January 2019

These features and Databricks platform improvements were released in January 2019.

Note

Releases are staged. Your Databricks account may not be updated until up to a week after the initial release date.

Upcoming change: Python 3 to become the default when you create clusters

January 29, 2019

When Databricks platform version 2.91 releases in mid-February, the default Python version for new clusters will switch from Python 2 to Python 3. Existing clusters will not change their Python versions, of course. But if you’ve been in the habit of taking the Python 2 default when you create new clusters, you’ll need to start paying attention to your Python version selection.
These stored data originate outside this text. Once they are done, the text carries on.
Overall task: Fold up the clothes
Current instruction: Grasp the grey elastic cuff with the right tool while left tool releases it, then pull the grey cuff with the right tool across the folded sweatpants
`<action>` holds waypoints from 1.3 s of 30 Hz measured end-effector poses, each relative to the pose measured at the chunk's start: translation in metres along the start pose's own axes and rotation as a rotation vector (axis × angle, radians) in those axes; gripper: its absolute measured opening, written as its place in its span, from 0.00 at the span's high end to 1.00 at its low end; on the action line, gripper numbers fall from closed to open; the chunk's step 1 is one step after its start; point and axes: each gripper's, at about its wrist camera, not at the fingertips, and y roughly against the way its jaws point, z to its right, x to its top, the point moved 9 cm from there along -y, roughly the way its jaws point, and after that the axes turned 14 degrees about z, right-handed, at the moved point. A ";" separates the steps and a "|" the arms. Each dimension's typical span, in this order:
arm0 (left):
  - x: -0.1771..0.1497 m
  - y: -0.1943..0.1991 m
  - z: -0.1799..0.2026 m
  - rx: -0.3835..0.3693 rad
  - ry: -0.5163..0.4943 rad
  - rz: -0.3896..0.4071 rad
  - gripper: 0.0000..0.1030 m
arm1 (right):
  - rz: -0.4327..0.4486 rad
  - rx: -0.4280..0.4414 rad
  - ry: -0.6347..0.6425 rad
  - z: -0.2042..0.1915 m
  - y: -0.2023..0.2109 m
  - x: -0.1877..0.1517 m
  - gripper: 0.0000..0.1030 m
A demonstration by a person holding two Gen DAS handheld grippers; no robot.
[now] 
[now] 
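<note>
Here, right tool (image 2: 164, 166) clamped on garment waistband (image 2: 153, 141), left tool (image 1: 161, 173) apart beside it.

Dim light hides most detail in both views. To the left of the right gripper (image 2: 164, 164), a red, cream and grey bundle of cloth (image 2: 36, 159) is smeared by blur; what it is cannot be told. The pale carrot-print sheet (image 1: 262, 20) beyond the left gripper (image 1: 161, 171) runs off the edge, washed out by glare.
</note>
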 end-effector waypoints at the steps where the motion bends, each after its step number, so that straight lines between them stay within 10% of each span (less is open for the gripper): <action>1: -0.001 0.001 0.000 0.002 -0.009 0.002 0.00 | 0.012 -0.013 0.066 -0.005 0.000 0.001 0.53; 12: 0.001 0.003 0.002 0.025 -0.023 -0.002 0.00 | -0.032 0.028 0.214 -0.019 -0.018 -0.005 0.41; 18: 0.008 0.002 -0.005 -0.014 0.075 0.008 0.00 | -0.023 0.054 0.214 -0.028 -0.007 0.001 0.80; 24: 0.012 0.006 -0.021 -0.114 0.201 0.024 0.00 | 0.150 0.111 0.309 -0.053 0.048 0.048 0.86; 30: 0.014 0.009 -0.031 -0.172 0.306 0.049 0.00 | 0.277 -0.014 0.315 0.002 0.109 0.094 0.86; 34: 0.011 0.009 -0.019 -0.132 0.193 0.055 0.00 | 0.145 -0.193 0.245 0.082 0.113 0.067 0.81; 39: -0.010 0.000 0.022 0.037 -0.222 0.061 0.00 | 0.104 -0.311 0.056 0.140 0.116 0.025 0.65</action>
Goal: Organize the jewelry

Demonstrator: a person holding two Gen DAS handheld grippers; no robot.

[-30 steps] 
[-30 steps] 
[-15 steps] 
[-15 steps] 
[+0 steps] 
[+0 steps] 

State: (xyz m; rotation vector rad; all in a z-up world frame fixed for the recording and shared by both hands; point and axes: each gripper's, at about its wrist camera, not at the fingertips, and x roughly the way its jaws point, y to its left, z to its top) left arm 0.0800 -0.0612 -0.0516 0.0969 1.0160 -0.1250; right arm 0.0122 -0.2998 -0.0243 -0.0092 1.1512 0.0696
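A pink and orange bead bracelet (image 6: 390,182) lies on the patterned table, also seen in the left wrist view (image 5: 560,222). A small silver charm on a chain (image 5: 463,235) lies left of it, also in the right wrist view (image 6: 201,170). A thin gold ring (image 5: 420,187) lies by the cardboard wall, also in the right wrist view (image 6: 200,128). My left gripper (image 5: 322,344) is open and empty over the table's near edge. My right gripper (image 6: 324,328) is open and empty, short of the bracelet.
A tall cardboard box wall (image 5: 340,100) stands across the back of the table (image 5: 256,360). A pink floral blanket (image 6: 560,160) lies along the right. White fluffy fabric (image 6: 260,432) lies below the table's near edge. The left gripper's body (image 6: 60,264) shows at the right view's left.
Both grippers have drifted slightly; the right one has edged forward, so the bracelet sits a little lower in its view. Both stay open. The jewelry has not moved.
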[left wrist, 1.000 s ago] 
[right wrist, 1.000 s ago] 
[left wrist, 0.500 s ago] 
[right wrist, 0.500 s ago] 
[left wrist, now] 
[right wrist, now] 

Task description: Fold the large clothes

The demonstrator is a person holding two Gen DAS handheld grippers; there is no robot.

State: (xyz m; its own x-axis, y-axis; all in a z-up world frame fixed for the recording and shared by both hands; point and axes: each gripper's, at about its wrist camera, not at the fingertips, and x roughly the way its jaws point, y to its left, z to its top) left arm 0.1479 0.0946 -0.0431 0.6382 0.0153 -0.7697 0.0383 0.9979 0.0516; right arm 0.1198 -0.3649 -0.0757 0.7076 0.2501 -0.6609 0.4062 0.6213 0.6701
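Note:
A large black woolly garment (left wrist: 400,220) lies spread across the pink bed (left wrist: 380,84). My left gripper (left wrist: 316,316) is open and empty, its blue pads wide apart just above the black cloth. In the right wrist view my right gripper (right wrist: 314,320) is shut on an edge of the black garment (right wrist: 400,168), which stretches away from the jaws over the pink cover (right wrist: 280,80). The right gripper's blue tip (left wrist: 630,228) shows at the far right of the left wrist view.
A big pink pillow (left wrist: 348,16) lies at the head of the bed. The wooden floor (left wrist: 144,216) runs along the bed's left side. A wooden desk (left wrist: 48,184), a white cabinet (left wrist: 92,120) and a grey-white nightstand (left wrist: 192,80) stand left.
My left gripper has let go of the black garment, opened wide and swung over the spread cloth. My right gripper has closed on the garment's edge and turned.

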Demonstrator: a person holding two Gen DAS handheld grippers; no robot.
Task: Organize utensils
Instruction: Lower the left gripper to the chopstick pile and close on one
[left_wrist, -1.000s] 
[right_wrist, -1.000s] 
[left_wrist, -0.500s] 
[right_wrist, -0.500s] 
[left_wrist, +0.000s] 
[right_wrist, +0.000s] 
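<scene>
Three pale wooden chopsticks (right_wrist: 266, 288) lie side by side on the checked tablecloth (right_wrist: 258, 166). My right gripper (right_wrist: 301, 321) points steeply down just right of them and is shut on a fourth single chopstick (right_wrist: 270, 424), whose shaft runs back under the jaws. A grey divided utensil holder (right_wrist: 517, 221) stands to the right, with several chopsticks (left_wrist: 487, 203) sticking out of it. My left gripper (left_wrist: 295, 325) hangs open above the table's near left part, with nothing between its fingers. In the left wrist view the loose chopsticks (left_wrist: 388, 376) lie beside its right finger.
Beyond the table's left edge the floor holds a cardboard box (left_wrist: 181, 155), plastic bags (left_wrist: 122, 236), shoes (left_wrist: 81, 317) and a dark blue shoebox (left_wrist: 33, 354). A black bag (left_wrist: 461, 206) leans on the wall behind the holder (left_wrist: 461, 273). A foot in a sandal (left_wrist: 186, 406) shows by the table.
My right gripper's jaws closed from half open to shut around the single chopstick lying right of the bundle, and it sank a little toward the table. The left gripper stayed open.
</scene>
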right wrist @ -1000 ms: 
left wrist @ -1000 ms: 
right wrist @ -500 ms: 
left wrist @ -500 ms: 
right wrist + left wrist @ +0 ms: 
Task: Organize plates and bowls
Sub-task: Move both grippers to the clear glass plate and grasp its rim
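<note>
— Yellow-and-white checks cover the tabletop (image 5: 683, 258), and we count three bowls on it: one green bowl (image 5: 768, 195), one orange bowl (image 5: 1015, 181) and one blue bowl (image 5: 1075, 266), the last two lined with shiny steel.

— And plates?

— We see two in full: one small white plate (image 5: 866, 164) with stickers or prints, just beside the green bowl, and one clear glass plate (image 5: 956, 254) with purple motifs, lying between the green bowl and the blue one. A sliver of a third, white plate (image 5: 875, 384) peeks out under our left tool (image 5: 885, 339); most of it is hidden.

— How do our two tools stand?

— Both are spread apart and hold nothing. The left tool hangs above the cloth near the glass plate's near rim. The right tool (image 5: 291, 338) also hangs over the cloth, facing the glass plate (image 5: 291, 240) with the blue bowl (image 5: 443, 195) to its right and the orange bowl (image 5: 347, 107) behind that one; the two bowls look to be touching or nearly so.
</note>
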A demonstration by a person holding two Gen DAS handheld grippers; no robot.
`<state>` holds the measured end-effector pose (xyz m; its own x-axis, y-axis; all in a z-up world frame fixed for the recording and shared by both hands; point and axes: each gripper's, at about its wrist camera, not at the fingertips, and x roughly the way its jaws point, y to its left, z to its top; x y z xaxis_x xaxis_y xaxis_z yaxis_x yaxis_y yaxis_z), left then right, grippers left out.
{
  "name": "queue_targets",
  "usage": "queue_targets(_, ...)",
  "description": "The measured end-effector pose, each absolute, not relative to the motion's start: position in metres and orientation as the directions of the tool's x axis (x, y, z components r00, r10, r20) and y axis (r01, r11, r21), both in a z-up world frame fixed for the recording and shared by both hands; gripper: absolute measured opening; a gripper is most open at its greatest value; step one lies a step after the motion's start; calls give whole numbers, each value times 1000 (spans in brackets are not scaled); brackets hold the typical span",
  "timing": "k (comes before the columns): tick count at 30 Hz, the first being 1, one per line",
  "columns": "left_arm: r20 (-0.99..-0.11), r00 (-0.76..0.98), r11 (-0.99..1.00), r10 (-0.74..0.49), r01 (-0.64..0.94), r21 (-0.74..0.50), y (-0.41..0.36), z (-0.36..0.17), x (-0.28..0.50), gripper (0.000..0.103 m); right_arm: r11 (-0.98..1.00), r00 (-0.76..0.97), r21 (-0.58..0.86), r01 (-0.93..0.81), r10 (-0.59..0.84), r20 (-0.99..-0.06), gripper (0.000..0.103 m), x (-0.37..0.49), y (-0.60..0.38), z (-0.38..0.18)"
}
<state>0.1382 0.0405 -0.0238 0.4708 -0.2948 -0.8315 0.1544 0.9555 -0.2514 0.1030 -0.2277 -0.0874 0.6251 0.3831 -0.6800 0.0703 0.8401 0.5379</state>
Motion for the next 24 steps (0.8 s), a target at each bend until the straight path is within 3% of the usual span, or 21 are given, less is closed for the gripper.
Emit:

../../../_images/python-version-3.png

Databricks Runtime 5.2 for Machine Learning (Beta) release

January 24, 2019

Databricks Runtime 5.2 ML is built on top of Databricks Runtime 5.2. It contains many popular machine learning libraries, including TensorFlow, PyTorch, Keras, and XGBoost, and provides distributed TensorFlow training using Horovod. In addition to library updates since Databricks Runtime ML 5.1, Databricks Runtime 5.2 ML includes the following new features:

  • GraphFrames now supports the Pregel API (Python) with Databricks’s performance optimizations.
  • HorovodRunner adds:
    • On a GPU cluster, training processes are mapped to GPUs instead of worker nodes to simplify the support of multi-GPU instance types. This built-in support allows you to distribute to all of the GPUs on a multi-GPU machine without custom code.
    • HorovodRunner.run() now returns the return value from the first training process.

See the complete release notes for Databricks Runtime 5.2 ML (Beta).

Databricks Runtime 5.2 release

January 24, 2019

Databricks Runtime 5.2 is now available. Databricks Runtime 5.2 includes Apache Spark 2.4.0, new Delta Lake and Structured Streaming features and upgrades, and upgraded Python, R, Java, and Scala libraries. For details, see Databricks Runtime 5.2.

Cluster configuration JSON view

January 15-22, 2019

The cluster configuration page now supports a JSON view:

../../../_images/cluster-json-aws.png

The JSON view is read-only. However, you can copy the JSON and use it to create and update clusters with the Clusters API.

Library UI

January 2-9, 2019: Version 2.88

The library UI improvements that were originally released in November 2018 and reverted shortly thereafter have been re-released. These updates make it easier to upload, install, and manage libraries for your Databricks clusters.

The Databricks UI now supports both Workspace libraries and cluster-installed libraries. A Workspace library exists in the Workspace and can be installed on one or more clusters. A cluster-installed library is a library that exists only in the context of the cluster that it is installed on. In addition:

  • You can now create a library from a file uploaded to blob storage.
  • You can now install and uninstall libraries from the library details page and a cluster’s Libraries tab.
  • Libraries installed using the API now display in a cluster’s Libraries tab.

For details, see Libraries.

Cluster Events

January 2-9, 2019: Version 2.88

New cluster events were added to reflect Spark driver status. For details, see ClusterEventType.

Cluster UI

January 2-9, 2019: Version 2.88

Note

These updates will be rolled out to some Databricks customers in version 2.88 and the remainder in 2.89, which will be released during the third week of January.

The cluster creation page has been cleaned up and reorganized for ease of use, including a new Advanced Options toggle.

../../../_images/clusters-ui.gif